• _Exercise objective_
Return, word for word, the lines of the listing below from the one with "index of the" through the one with "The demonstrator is", and no other lines.

*** Given material ***

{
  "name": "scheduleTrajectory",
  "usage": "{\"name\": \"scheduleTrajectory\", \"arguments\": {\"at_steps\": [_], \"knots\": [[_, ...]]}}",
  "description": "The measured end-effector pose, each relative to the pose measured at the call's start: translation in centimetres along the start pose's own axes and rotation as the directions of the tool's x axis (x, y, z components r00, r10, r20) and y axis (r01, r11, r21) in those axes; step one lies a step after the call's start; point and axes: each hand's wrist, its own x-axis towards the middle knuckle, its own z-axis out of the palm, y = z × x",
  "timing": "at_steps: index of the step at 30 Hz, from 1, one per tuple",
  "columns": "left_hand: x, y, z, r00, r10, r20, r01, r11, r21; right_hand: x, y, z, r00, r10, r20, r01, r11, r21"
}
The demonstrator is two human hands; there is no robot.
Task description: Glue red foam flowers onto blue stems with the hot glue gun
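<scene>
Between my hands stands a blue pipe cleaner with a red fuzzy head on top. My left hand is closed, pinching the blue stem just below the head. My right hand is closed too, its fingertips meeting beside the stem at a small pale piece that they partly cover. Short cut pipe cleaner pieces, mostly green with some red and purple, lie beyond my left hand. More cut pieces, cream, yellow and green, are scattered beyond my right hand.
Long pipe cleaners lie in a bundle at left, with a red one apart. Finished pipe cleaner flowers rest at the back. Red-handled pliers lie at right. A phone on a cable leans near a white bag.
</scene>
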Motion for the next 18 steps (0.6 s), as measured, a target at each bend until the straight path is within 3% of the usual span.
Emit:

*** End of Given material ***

• _Exercise answer_
  "timing": "at_steps: index of the step at 30 Hz, from 1, one per tuple",
  "columns": "left_hand: x, y, z, r00, r10, r20, r01, r11, r21; right_hand: x, y, z, r00, r10, r20, r01, r11, r21"
}
The demonstrator is two human hands; there is no robot.

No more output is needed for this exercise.